What's the position in the UK? 

Storage Toxins:

Nationally a survey showed storage mycotoxins are at low levels in well dried and cooled grain held in damp proofed non-leaking stores. However, we all recognise that dairy farmers for the most part are not arable farmers. 

         The old covered silage pit converted to grain store next to the new silage pit generally runs wet, roofs leak, space boarding lets in horizontal rain and when the door is left open the dog / cat or starlings crap all over.

         For long term storage dry cereals need to be cool - under 10C AND

o        17-18% moisture with low volume ventilation max 6 months

o        15% Max moisture for all year - particularly summer.

         Inappropriate moisture content / application rate / sheeting for any crimped, caustic, urea  innoculant or propcorn treated grain has the potential to deliver a potentially nasty mould. 

         Aim for a feed out rate of 1ft per day for damp treated products other than caustic grain.  This means long narrow mini bunkers.  Any fermented product is going to be attractive to vermin - much less so caustic or urea treated whole grains.

 

Field Toxins - Fusarium. spp

  Again national surveys have shown toxins to be at moderate levels BUT in the South West Fusarium is rampant and is encouraged by moist conditions from flowering onwards in Wheat & Triticale.

The Maize Wheat Maize Wheat rotation has but one weakness - fusarium.  A spray with Amistar and Caramba when the wheat head has just fully emerged from the stem is essential.

Where there is sufficient acreage to more than fulfil starch and fibre requirements then pulses and linseed ( Not OS Rape)  should be considered.

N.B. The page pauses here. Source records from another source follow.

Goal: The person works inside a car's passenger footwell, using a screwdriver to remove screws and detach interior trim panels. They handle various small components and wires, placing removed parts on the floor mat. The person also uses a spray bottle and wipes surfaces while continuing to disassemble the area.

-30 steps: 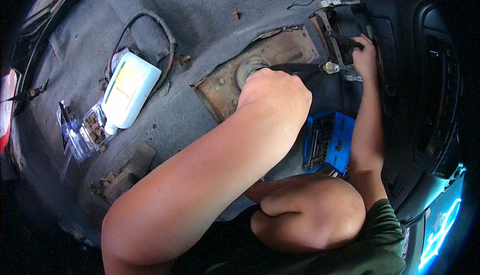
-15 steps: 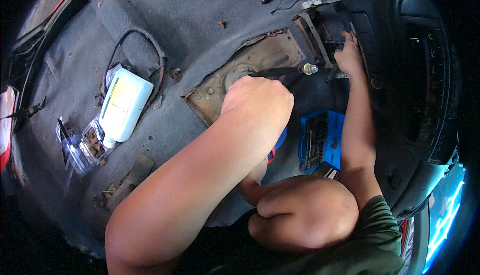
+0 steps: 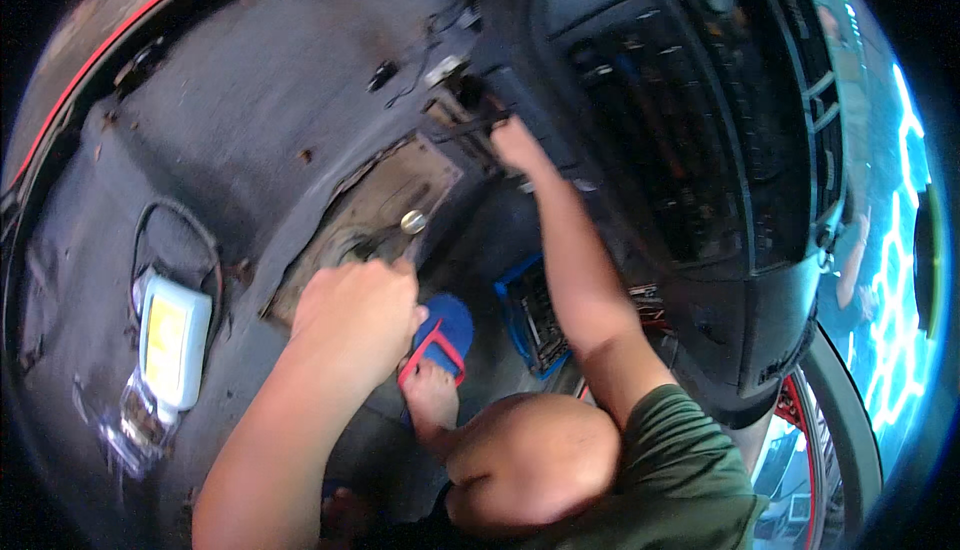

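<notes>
My left hand (image 3: 355, 305) is closed in a fist, knuckles up, just on the near side of a gear lever with a shiny metal end (image 3: 413, 221). Whatever its fingers hold is hidden under the hand. The lever rises from a bare, rusty metal floor plate (image 3: 385, 190) framed by cut grey carpet. Farther off, my right hand (image 3: 513, 142) reaches to a metal bracket (image 3: 452, 118) beside the dark dashboard console. Its fingers look curled at a dark piece there, but blur hides what that piece is.
A blue tool case (image 3: 515, 295) with sockets lies below my right forearm. My foot wears a blue sandal (image 3: 450, 325) with red straps. A white bottle (image 3: 175, 340), a clear plastic pack (image 3: 140, 425) and a looped cable (image 3: 165, 205) lie left. The dashboard (image 3: 640, 100) rises right.
The view has swung right, so the scene sits farther left and more dashboard shows. My right hand's extended fingers now look curled at the bracket. My left hand remains closed near the lever.
</notes>
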The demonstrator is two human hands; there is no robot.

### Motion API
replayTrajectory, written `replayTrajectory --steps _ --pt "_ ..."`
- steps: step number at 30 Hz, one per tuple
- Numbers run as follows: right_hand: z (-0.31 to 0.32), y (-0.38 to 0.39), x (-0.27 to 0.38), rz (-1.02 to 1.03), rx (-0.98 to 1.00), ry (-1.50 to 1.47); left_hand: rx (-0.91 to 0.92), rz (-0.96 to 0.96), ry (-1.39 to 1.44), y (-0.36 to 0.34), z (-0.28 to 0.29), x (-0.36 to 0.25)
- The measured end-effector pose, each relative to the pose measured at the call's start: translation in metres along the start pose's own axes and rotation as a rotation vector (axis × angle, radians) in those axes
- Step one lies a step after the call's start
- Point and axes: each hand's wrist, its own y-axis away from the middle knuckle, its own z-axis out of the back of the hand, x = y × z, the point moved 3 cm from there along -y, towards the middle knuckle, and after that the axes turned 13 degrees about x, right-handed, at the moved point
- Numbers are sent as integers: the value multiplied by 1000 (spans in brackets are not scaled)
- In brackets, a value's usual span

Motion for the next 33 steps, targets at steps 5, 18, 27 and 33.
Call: replayTrajectory --steps 5,18,27,33 --pt "42 6 68 161 -358 245 7 62 -9 11 8 0" --pt "28 46 19 364 -346 256 -50 15 1 8 1 9" --pt "32 29 65 -407 195 -704 -54 52 70 -2 -18 26" --pt "54 11 51 -175 39 -404 -69 -27 14 -3 -15 17"
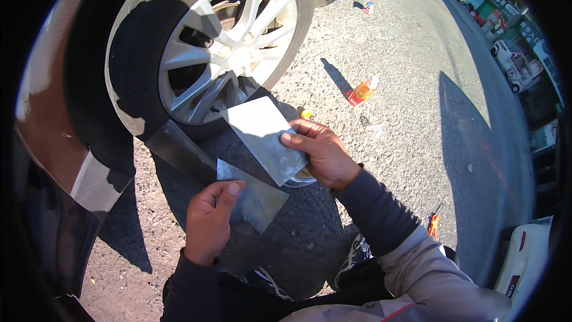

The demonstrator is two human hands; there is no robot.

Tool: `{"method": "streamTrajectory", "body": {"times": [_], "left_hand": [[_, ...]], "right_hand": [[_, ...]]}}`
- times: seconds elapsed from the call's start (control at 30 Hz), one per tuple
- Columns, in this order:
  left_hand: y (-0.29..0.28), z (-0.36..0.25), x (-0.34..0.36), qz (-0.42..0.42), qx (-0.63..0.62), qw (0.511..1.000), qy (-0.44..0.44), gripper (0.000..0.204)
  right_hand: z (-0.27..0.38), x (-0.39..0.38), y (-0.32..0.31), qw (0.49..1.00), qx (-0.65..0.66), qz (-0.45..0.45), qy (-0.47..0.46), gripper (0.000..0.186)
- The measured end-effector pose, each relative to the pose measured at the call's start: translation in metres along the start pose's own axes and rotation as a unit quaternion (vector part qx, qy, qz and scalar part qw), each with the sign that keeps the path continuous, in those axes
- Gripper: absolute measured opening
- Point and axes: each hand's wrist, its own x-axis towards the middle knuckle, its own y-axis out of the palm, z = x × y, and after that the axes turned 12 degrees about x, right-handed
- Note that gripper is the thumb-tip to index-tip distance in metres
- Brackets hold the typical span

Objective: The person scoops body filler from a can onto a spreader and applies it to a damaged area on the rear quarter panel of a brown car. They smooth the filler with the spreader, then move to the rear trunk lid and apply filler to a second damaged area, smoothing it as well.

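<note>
My right hand (pixel 319 155) grips a pale rectangular plate (pixel 256 128) by its right edge, thumb on top, in front of the alloy wheel (pixel 229 53). My left hand (pixel 208 220) pinches a second thin, greyish, smudged plate (pixel 256 197), lower and left of the first. An open round tin (pixel 301 181) sits on the ground behind the right hand, mostly hidden by it. A dark flat panel (pixel 176 146) lies or leans by the tyre's bottom.
Scraped brown-grey bodywork (pixel 59 143) borders the left. An orange bottle with red base (pixel 360 92), a small yellow item (pixel 305 114) and an orange tool (pixel 434 225) rest on rough pavement. My shoes (pixel 357 250) are below; a white vehicle (pixel 512 65) stands far right.
</note>
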Motion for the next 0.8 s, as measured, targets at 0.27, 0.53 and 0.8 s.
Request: {"method": "streamTrajectory", "body": {"times": [0.27,0.53,0.8], "left_hand": [[0.005,-0.007,-0.01,0.092,0.199,0.975,0.034,0.027],[0.004,-0.015,-0.013,0.088,0.231,0.968,0.047,0.034],[0.001,-0.01,-0.008,0.077,0.211,0.971,0.088,0.069]], "right_hand": [[0.056,0.002,-0.083,0.961,-0.276,0.001,-0.035,0.037],[0.055,-0.017,-0.065,0.923,-0.382,-0.05,0.009,0.038],[0.06,-0.013,-0.052,0.956,-0.292,-0.003,-0.026,0.03]]}}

The following rotations are recommended  to minimise fusarium

No Grass With Maize:

WWheat Maize Spring Beans WWheat Maize WLupins
WWheat Maize Spring Beans WWheat Maize SLinseed

No Grass Without Maize

WWheat WBarley Spring Beans WWheat WBarley WLupins
WWheat WBarley Spring Beans WWheat WBarley SLinseed

 

Conventional wisdom would discourage these rotations for sclerotinia disease, which attacks most crops.  Conventional advice is to grow no legume within 5 years of another.  If sclerotinia does become established - then seed yield can be savaged - then will be time to widen the gap.